Author: Pedro De Bruyckere

Publisher: Sage

Details: 176pp, £18.99, paperback

ISBN: 9781526423399

Pedro de Bruyckere likes to see teachers as “translators”. For him, this role - of processing content at the level of the student - is fundamental to learning. And, in this short compendium of the “10 essential ingredients” for effective teaching, he does the same for his readers. This is pedagogy for time-poor teachers; for teachers who tweet; for those who have bought books by Hattie, Dweck, Willingham and Wiliam, only to leave them, mostly unread, on their classroom desks.

A linking metaphor running through this book is cooking (in a hurry).

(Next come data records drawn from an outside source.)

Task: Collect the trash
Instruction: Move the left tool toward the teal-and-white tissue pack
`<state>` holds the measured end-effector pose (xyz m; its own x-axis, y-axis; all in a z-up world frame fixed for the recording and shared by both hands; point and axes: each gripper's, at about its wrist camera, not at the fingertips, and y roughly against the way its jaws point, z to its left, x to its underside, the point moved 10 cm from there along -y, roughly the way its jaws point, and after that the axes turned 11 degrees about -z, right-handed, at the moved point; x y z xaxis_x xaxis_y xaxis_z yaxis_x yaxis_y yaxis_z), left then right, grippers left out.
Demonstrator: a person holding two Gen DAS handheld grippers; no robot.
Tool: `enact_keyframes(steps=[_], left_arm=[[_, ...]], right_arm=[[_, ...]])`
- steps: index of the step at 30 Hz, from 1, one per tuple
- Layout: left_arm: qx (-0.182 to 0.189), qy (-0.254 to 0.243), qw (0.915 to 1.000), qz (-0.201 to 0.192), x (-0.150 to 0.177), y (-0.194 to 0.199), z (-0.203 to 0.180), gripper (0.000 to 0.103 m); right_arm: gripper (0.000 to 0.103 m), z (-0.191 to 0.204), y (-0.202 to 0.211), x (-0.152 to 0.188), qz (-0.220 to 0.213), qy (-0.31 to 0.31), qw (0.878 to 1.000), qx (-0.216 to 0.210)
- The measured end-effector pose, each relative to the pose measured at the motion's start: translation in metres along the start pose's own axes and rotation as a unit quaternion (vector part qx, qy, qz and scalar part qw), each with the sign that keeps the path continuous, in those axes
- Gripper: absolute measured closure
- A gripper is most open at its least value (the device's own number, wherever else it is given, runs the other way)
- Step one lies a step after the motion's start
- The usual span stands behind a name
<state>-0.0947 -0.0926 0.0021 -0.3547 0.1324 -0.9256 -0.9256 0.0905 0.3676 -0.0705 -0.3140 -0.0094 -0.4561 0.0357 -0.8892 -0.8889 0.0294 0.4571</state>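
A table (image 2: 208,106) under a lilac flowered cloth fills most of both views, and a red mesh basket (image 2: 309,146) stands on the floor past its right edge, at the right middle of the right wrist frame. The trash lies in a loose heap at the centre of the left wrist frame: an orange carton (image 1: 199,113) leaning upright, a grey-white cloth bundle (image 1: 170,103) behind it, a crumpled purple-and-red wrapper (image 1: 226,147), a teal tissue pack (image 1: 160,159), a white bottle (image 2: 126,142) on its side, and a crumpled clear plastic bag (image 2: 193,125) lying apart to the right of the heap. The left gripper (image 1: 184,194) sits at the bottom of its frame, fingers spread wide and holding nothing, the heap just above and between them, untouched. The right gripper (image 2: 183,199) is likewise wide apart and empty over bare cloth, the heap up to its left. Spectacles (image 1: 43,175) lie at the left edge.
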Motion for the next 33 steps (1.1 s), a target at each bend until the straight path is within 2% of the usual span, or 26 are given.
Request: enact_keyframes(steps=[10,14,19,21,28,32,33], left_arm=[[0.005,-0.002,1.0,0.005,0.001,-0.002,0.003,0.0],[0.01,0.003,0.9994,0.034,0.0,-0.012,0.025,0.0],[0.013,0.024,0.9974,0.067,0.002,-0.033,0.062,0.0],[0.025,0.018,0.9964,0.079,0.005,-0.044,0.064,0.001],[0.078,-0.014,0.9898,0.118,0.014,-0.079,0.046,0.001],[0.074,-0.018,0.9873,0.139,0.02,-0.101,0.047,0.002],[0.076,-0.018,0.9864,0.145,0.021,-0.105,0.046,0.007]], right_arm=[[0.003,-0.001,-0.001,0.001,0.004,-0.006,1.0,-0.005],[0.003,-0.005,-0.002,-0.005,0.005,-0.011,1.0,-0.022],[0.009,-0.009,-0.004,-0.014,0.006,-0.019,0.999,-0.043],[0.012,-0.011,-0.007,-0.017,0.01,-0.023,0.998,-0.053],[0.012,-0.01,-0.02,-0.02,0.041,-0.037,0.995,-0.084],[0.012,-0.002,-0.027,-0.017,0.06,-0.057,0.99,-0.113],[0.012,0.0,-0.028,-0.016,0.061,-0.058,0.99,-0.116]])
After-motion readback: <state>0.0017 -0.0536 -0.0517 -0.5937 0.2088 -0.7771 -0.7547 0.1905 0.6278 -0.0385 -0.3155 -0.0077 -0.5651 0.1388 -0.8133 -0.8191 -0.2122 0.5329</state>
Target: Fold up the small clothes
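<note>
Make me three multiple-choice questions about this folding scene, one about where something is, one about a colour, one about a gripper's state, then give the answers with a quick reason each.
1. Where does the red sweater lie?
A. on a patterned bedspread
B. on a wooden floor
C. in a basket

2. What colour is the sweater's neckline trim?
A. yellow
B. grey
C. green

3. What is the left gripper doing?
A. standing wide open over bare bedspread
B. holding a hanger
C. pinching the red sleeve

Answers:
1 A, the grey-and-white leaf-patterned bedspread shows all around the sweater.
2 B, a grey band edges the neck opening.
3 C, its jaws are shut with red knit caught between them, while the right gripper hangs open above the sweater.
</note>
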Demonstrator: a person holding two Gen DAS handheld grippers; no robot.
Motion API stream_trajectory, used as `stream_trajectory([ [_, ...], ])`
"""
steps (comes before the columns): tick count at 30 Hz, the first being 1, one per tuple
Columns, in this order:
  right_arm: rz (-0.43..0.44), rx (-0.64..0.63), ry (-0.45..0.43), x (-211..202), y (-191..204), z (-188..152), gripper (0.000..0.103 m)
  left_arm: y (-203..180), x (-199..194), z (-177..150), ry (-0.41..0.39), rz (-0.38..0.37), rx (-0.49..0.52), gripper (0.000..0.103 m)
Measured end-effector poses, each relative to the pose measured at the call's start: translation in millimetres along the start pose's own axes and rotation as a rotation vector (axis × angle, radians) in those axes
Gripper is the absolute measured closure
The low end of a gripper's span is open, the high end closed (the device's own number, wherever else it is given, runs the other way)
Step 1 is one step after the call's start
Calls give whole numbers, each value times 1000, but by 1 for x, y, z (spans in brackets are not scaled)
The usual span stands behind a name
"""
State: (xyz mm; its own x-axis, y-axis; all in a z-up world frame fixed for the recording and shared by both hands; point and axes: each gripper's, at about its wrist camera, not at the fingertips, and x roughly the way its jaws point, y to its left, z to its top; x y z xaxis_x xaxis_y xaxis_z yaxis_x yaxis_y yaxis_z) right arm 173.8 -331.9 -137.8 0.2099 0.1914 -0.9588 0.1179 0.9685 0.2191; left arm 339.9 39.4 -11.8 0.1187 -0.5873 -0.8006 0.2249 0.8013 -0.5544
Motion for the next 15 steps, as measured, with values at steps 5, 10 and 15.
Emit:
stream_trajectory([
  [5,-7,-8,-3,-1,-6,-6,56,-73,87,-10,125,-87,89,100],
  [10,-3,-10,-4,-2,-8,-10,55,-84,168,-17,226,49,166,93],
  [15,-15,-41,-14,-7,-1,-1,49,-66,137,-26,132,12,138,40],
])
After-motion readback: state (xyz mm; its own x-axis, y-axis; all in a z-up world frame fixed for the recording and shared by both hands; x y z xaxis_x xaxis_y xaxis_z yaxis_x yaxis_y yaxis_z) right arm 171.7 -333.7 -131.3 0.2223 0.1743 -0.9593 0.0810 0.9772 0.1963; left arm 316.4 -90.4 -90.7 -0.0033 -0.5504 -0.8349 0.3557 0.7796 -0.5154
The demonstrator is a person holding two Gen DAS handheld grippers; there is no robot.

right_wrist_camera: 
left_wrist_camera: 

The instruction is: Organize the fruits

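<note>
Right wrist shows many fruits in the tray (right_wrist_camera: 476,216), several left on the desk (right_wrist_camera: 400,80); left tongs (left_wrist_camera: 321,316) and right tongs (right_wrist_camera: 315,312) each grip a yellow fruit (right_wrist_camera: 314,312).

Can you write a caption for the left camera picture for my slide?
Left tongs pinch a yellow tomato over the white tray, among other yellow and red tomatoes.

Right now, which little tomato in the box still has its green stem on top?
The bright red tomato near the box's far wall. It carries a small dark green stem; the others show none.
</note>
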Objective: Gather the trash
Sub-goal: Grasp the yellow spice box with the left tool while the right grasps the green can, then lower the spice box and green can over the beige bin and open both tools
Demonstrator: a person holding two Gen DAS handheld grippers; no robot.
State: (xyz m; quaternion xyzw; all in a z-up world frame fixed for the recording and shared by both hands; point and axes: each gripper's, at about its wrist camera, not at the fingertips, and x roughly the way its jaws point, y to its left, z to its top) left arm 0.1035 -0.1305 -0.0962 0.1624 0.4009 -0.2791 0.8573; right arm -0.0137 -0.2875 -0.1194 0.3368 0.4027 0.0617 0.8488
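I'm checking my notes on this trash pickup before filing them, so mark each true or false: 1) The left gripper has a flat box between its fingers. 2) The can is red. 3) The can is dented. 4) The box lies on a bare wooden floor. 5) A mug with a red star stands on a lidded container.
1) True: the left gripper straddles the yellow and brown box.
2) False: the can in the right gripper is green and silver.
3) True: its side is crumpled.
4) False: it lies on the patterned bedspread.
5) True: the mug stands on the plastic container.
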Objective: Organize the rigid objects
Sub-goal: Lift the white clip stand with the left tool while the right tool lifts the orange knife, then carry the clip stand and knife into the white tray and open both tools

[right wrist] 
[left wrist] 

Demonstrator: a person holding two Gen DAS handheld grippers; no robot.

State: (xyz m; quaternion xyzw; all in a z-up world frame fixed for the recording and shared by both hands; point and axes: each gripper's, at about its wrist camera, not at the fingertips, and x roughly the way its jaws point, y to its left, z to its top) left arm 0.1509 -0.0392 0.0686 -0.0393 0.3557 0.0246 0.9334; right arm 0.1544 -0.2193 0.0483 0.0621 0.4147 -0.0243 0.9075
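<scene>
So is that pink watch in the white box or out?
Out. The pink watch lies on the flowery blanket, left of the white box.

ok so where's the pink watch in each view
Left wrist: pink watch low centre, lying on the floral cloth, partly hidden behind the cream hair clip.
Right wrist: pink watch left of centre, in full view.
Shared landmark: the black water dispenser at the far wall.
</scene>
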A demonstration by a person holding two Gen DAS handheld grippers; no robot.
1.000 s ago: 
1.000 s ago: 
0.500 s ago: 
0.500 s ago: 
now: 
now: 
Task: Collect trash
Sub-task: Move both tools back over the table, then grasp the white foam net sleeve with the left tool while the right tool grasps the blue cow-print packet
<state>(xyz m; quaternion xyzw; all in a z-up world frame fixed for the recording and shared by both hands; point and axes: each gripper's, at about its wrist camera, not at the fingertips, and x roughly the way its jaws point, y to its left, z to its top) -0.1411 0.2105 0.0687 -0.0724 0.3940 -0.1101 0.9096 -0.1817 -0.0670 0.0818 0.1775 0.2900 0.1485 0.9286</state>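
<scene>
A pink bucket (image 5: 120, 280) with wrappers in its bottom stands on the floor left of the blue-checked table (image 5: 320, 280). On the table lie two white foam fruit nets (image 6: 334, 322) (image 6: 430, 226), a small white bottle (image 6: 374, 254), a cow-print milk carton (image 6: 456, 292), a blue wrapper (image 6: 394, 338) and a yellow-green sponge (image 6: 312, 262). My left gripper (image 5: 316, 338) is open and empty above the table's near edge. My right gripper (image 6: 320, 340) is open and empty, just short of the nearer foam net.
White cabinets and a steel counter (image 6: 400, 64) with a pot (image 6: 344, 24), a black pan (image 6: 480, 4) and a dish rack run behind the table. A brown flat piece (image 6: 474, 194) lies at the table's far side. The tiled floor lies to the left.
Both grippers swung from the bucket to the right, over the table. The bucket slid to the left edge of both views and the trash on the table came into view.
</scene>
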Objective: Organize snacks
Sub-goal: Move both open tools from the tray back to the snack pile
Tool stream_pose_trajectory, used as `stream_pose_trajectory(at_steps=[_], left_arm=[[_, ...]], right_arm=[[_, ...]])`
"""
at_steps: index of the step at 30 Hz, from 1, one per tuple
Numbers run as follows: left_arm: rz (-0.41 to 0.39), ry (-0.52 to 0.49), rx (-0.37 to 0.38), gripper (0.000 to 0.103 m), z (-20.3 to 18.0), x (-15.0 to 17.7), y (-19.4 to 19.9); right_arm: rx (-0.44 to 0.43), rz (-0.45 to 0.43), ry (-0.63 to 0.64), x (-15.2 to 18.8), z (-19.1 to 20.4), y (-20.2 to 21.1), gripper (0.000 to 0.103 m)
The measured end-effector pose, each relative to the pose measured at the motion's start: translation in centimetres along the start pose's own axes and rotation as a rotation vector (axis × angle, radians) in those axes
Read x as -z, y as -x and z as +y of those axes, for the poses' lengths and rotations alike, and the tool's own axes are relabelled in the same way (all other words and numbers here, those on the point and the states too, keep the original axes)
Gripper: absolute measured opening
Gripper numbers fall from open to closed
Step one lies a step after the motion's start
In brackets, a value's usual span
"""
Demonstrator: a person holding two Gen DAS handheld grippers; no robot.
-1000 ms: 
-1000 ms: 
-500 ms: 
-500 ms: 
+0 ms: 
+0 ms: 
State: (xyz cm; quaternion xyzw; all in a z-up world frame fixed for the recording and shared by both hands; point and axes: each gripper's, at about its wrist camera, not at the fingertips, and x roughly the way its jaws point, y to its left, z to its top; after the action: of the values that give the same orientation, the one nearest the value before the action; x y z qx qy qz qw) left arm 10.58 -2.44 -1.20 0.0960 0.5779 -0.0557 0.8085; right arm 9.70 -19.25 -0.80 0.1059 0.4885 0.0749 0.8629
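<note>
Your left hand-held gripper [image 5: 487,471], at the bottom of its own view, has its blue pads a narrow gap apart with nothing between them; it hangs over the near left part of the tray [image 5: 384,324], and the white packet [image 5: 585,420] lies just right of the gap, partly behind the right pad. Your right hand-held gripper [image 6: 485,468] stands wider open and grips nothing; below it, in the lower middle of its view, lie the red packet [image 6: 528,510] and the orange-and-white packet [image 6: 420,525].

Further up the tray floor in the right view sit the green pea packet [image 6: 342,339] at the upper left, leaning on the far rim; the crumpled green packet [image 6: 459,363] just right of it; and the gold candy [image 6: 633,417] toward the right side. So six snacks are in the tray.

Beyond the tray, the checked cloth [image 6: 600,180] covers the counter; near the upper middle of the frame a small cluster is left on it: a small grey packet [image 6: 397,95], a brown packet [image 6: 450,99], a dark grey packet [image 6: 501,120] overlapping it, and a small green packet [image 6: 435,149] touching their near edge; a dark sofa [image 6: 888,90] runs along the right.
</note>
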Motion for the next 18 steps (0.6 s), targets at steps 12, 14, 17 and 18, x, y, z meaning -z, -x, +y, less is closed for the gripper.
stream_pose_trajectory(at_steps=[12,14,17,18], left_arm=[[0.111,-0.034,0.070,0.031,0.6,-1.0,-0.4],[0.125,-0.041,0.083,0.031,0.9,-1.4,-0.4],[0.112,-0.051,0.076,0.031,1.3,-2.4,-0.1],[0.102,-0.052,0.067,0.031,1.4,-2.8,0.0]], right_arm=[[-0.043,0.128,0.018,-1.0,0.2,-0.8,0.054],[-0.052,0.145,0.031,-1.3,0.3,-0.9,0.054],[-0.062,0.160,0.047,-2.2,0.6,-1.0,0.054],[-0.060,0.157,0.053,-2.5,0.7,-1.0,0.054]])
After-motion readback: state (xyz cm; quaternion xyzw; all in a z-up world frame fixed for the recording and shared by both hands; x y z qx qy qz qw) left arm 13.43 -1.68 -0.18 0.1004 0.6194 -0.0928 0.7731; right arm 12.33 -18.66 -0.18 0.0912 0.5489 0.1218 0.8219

There’s even a picture of a shopping trolley on the cover filled with images of school-related stuff (rulers, pencils) to push the twin points - about speed and convenience - home to the reader.

Teachers are also like chefs, De Bruyckere claims, and clearly relishes the analogy he has drawn: “Too much salt, not enough pepper, too sour, too sweet…too raw…too burnt…it is exactly the same in education.”

Well, up to a point. The problem with metaphor is that exactness is never really why it is employed in the first place; to seek to extend a degree of scientific certainty into so many diverse areas using figurative language and generalisations can result in more questions being raised than answers being given. And, to revert to his main trope, the challenge facing anyone who attempts to compress three-course meals into a series of snacks risks missing out on depth, nuance and the flavour of the sauce (sorry) material.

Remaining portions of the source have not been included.